On the other hand the state machine C# compiler generates is a lot more efficient than the IL an F# async workflow compiles to.


By the way, how do F#'s async workflow compare to ClojureScript? Are they equally powerful?


In F# workflows are just a syntactic sugar for monads, much like Haskell 'do' notation. You can get continuation monad (workflow) in F# easily. I don't know what ClojureScript uses, but it doesn't seem very likely that it has more powerful mechanism :)

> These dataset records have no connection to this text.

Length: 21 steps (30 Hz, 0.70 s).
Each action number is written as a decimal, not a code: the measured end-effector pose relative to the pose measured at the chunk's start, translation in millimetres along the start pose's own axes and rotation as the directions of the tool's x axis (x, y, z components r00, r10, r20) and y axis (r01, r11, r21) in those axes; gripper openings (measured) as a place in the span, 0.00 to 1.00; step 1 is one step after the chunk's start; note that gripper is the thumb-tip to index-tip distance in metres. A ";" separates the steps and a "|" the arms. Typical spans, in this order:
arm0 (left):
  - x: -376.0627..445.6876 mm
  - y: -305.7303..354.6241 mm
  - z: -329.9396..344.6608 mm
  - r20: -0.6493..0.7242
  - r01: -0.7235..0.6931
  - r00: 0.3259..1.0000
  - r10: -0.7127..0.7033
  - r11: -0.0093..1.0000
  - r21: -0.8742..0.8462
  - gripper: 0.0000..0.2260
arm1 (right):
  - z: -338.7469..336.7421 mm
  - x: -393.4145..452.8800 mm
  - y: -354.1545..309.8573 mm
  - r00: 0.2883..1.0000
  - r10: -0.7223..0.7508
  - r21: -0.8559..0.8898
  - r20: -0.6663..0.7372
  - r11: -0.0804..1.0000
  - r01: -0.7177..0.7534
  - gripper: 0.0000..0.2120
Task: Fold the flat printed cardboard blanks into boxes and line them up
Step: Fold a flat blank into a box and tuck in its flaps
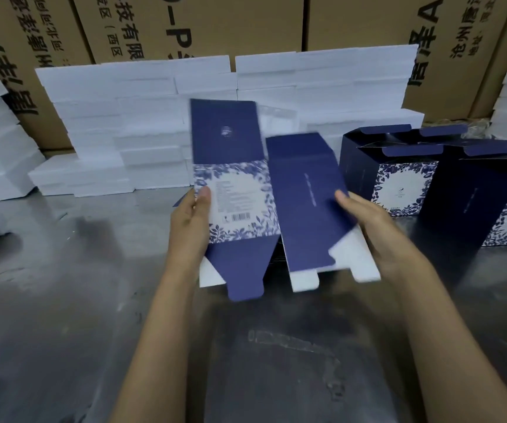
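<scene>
Above the grey table (62, 300), the left hand (189, 221) and right hand (365, 221) each pinch a side edge of a half-opened blue cardboard blank (264, 206), thumbs on its printed face. Just right of it stand two folded boxes (398, 172), side by side with top flaps open. Behind them, white foam slabs (124, 117) are stacked against brown cartons (215, 22), closing off the table's far side.

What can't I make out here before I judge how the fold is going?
- Head view: small print and barcode on the blank are too small and blurred.
- Right hand: its fingers are hidden behind the blank, so the grip is unclear.
- Left hand: only the thumb shows in front.
- Boxes on the right: the nearest is cut by the frame edge, so the count is unsure.
</scene>
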<state>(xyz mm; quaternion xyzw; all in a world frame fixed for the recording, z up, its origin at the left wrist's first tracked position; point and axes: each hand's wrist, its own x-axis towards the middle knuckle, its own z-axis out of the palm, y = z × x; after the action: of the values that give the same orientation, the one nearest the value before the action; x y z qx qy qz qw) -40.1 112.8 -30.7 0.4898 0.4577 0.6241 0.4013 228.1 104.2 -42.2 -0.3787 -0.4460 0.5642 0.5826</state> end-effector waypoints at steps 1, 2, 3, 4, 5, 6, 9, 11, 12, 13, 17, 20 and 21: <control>-0.4 0.6 1.3 -0.038 0.008 0.999 -0.010 0.999 -0.049 0.12 | -0.6 -0.4 0.2 1.000 0.004 -0.021 0.022 1.000 -0.004 0.16; -0.7 1.2 2.0 -0.064 0.016 0.998 -0.021 0.996 -0.084 0.13 | -1.1 0.0 0.6 1.000 0.000 -0.048 0.030 0.999 0.001 0.14; -1.4 1.6 2.9 -0.092 0.021 0.995 -0.029 0.996 -0.090 0.12 | -0.9 0.1 0.9 1.000 -0.011 -0.070 0.026 0.997 0.013 0.12; -1.5 1.7 3.4 -0.133 0.018 0.991 -0.025 0.998 -0.054 0.12 | -0.6 0.3 0.8 1.000 -0.025 -0.080 0.011 0.996 0.026 0.10; -1.2 1.5 3.7 -0.188 0.005 0.982 -0.001 1.000 0.017 0.11 | 1.0 -0.5 -0.1 0.999 -0.033 -0.084 -0.009 0.996 0.032 0.10; -0.9 2.2 4.0 -0.232 -0.020 0.972 0.045 0.994 0.107 0.12 | 1.7 -0.7 -1.2 0.999 -0.034 -0.082 -0.026 0.996 0.032 0.09; -2.8 5.8 5.5 -0.176 -0.196 0.943 0.284 0.897 0.397 0.26 | 3.0 -3.0 -6.3 0.999 -0.005 -0.055 -0.043 0.998 0.002 0.10; -6.7 10.8 9.7 0.011 -0.306 0.936 0.352 0.796 0.523 0.28 | 4.7 -3.6 -8.2 0.997 0.014 -0.042 -0.073 0.999 -0.017 0.08; -8.9 12.9 12.8 0.121 -0.335 0.938 0.324 0.766 0.549 0.28 | 5.0 -3.1 -8.3 0.996 0.017 -0.011 -0.093 1.000 -0.018 0.07; -12.2 14.5 16.0 0.224 -0.343 0.939 0.262 0.762 0.549 0.28 | 6.0 -3.8 -9.2 0.995 0.011 0.046 -0.100 0.999 -0.006 0.09; -22.0 16.8 22.8 0.393 -0.267 0.917 0.061 0.827 0.495 0.34 | 9.1 -8.9 -15.2 0.994 -0.097 0.286 0.058 0.955 0.077 0.21; -24.4 22.2 23.8 0.385 -0.278 0.914 0.131 0.892 0.356 0.36 | 15.2 -8.0 -14.0 0.981 -0.128 0.341 0.146 0.937 0.072 0.20; -24.4 23.9 23.9 0.370 -0.300 0.911 0.180 0.907 0.297 0.36 | 18.7 -7.3 -12.5 0.975 -0.140 0.322 0.174 0.943 0.078 0.17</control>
<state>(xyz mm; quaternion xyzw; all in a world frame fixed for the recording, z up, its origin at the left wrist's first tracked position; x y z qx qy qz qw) -13.1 87.7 -11.3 0.7048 0.4211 0.4861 0.2993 214.6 94.8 -25.1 -0.1991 -0.4257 0.6288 0.6195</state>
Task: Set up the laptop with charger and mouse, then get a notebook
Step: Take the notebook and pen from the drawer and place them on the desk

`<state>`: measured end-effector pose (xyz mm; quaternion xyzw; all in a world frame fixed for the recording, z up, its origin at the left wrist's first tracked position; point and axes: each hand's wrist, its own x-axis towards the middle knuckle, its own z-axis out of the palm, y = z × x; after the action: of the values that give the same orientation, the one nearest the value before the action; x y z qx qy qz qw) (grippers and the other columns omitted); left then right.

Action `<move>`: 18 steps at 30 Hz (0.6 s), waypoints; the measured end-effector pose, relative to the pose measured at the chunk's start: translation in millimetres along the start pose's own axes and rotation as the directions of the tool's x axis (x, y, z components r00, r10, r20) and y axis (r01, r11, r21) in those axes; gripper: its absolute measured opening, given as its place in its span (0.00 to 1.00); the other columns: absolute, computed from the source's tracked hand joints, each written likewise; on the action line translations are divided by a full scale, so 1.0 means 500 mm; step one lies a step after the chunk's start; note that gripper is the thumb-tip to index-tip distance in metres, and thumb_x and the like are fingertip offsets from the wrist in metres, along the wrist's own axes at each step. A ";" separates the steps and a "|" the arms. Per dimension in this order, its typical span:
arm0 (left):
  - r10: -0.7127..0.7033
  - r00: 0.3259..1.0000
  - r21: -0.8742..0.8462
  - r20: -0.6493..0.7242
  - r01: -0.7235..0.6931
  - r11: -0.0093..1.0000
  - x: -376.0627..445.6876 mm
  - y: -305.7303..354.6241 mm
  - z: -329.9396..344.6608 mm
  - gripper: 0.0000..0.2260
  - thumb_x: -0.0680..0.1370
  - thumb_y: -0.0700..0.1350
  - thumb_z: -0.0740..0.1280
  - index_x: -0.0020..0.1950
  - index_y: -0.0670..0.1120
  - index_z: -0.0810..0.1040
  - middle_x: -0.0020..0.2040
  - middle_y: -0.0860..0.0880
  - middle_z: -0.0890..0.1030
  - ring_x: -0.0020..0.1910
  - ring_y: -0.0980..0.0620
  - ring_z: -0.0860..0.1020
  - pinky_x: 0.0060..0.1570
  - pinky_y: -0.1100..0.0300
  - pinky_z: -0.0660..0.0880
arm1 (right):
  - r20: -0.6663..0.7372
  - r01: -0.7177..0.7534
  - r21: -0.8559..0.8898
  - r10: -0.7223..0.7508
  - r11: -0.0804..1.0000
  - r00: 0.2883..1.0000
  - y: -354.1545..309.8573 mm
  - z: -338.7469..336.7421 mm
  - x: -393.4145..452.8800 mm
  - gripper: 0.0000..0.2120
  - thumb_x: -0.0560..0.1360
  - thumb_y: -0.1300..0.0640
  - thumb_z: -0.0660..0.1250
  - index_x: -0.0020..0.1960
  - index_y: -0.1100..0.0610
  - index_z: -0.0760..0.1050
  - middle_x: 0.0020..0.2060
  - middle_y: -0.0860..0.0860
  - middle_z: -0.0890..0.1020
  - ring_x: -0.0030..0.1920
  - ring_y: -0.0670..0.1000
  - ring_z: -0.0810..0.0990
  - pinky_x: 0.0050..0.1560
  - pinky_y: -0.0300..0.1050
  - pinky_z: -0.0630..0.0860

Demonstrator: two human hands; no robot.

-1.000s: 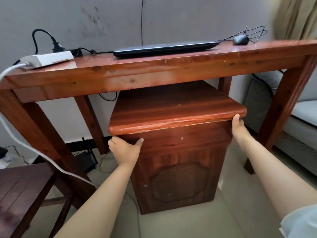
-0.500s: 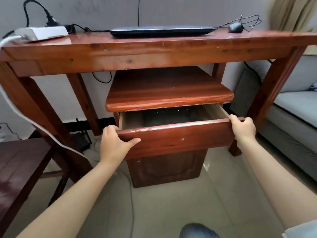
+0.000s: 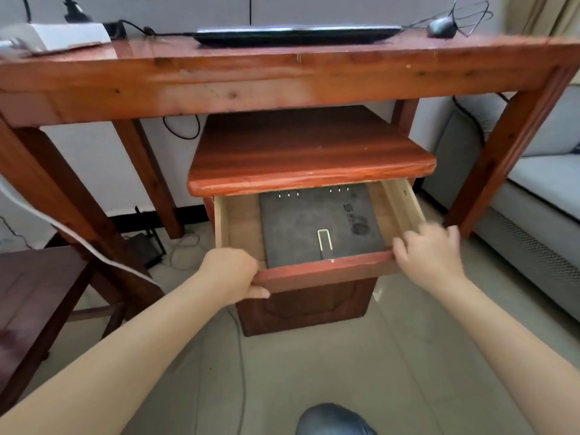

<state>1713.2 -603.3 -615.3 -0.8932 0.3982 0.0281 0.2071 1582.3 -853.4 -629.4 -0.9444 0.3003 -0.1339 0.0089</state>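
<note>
A grey notebook [image 3: 317, 224] with a metal clasp and ring binding lies flat in the pulled-out drawer [image 3: 323, 271] of a small wooden cabinet [image 3: 307, 155] under the desk. My left hand [image 3: 230, 271] grips the drawer front at its left corner. At the right corner my right hand [image 3: 430, 252] is blurred, fingers apart, over the rim and pointing at the notebook. Up on the desk [image 3: 282, 80] a shut black laptop [image 3: 295, 35] lies with a charger cable at its left and a black mouse [image 3: 441, 26] at its right.
A white power strip [image 3: 59, 37] sits at the desk's left end, its white cable [image 3: 78, 246] hanging to the floor. A dark wooden chair [image 3: 34, 293] stands at left, a grey sofa [image 3: 539, 189] at right. A black router [image 3: 150, 246] and loose wires lie by the wall.
The drawer has slid further out, and the notebook inside now shows. My left hand still holds the front; my right hand has loosened and shifted over the right corner.
</note>
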 end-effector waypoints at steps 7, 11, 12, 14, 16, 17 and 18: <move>0.006 1.000 -0.655 0.007 0.000 0.756 0.010 0.004 0.009 0.19 0.82 0.53 0.49 0.44 0.45 0.73 0.52 0.40 0.80 0.47 0.43 0.75 0.44 0.58 0.65 | 0.718 0.322 0.110 -0.300 0.940 0.628 -0.152 -0.025 0.104 0.15 0.79 0.58 0.55 0.62 0.59 0.74 0.64 0.55 0.76 0.63 0.55 0.73 0.64 0.46 0.69; -0.020 0.999 -0.731 0.048 0.049 0.680 0.022 -0.001 0.007 0.17 0.82 0.50 0.51 0.58 0.42 0.75 0.61 0.41 0.77 0.59 0.43 0.74 0.51 0.59 0.67 | 0.782 0.437 -0.033 -0.249 0.899 0.572 -0.174 -0.015 0.116 0.17 0.75 0.65 0.55 0.61 0.61 0.74 0.62 0.59 0.77 0.60 0.59 0.76 0.58 0.49 0.74; -0.026 0.998 -0.733 0.065 0.066 0.677 0.026 -0.001 0.006 0.17 0.82 0.51 0.52 0.60 0.42 0.74 0.62 0.42 0.77 0.60 0.43 0.74 0.52 0.59 0.68 | 0.792 0.448 -0.042 -0.244 0.893 0.560 -0.174 -0.013 0.118 0.17 0.74 0.67 0.54 0.59 0.63 0.75 0.60 0.60 0.78 0.59 0.60 0.76 0.57 0.49 0.75; -0.037 0.995 -0.721 0.096 0.095 0.687 0.037 -0.003 0.004 0.17 0.81 0.52 0.55 0.61 0.43 0.74 0.62 0.42 0.77 0.59 0.44 0.74 0.55 0.58 0.69 | 0.801 0.468 -0.029 -0.259 0.883 0.539 -0.170 -0.012 0.122 0.14 0.74 0.70 0.53 0.49 0.63 0.77 0.49 0.60 0.79 0.52 0.59 0.77 0.45 0.45 0.75; -0.057 0.991 -0.698 0.122 0.127 0.705 0.052 -0.005 -0.003 0.17 0.79 0.53 0.59 0.62 0.43 0.73 0.62 0.43 0.77 0.59 0.44 0.74 0.55 0.58 0.70 | 0.761 0.449 -0.018 -0.279 0.893 0.585 -0.153 -0.017 0.123 0.13 0.75 0.70 0.55 0.37 0.60 0.73 0.35 0.55 0.74 0.44 0.54 0.72 0.34 0.42 0.67; -0.067 0.989 -0.688 0.134 0.142 0.712 0.062 -0.005 -0.006 0.18 0.78 0.53 0.61 0.63 0.43 0.72 0.63 0.43 0.76 0.60 0.45 0.74 0.56 0.58 0.70 | 0.723 0.424 -0.007 -0.288 0.905 0.628 -0.138 -0.021 0.124 0.13 0.76 0.68 0.56 0.35 0.58 0.71 0.33 0.51 0.72 0.43 0.52 0.71 0.36 0.40 0.65; -0.076 0.985 -0.682 0.152 0.160 0.713 0.072 -0.004 -0.010 0.20 0.78 0.54 0.62 0.65 0.43 0.70 0.65 0.44 0.75 0.62 0.45 0.73 0.57 0.58 0.70 | 0.682 0.395 0.006 -0.292 0.919 0.670 -0.121 -0.025 0.125 0.13 0.77 0.65 0.58 0.34 0.57 0.70 0.33 0.50 0.71 0.43 0.52 0.70 0.39 0.40 0.65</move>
<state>1738.7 -629.2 -617.7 -0.9264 0.2885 0.2116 -0.1178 1662.1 -838.8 -595.8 -0.9657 0.1019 0.2375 0.0239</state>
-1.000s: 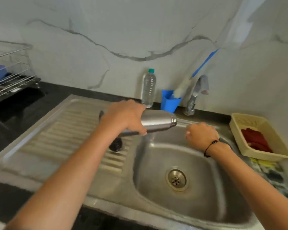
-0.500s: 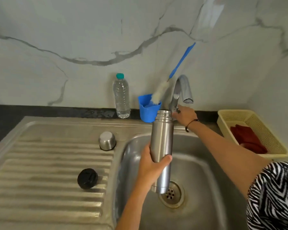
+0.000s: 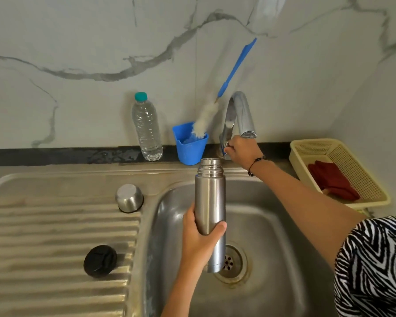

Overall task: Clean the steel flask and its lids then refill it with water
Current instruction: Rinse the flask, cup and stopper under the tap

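Steel flask (image 3: 210, 200), open-mouthed and upright over the sink basin (image 3: 272, 236), is gripped by the left hand (image 3: 198, 241), while the right hand (image 3: 241, 150) apparently grasps the tap (image 3: 238, 115) at its base.

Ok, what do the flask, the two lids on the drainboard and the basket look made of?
Flask: brushed steel, going by its dull grey sheen and soft reflections.
Dome lid: apparently the same steel, with a dark rim at its base.
Flat lid: matte black, probably plastic.
Basket: cream perforated mesh, likely moulded plastic.
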The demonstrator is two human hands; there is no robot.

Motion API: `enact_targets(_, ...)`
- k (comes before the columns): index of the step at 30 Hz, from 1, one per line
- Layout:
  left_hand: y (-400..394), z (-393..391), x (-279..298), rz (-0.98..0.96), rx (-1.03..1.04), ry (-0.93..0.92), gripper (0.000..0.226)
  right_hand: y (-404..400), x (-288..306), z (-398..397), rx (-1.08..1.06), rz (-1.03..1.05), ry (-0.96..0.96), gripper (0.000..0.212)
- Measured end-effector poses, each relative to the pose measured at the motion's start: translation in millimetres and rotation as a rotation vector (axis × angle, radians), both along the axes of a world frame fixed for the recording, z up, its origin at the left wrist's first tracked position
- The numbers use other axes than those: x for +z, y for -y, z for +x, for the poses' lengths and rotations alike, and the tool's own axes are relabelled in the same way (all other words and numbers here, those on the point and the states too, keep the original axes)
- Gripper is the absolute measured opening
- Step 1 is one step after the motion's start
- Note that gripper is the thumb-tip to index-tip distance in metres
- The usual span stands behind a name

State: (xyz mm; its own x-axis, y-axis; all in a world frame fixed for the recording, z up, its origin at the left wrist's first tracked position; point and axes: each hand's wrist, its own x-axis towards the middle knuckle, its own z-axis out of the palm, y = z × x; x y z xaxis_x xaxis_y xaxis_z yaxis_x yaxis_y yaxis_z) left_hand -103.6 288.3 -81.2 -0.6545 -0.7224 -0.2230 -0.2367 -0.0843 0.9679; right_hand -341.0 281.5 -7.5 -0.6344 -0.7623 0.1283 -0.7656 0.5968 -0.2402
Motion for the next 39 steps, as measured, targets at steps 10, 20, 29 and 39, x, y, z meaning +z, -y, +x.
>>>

Clojure/ClojureScript now has core.async, which is a Go-style implementation of CSP with coroutines and channels.

Like C#, core.async uses a lexical compiler transform to produce a finite state machine for the co-routine. Unlike C#, Clojure can achieve this with a user-level macro, instead of a compiler change. Both C# and core.async differ from Go, in that Go's coroutines have dynamic extend, by virtue of being heap-allocated stacks with a custom scheduler. In practice, this has a minor impact on higher-order usage of co-routines, but is a smaller problem than you'd think, it's generally advisable to minimize higher order usage of side effects.

Both C# and Go's approaches can be implemented as Monads, yes. However, Monads are a significantly more abstract thing than either CSP or C#-style Tasks. The do-notation is barely concealed continuation-passing style, which is generally less pleasant to work with than traditional imperative constructs for side effects such as send & receive. "More powerful" isn't a really useful measurement for practical use.


As Brandon alludes below monadic designs generally have allocation overheads, this is why C# uses state machines. So while they may be equivalent in some abstract sense of "power" one ends up being more efficient in practice.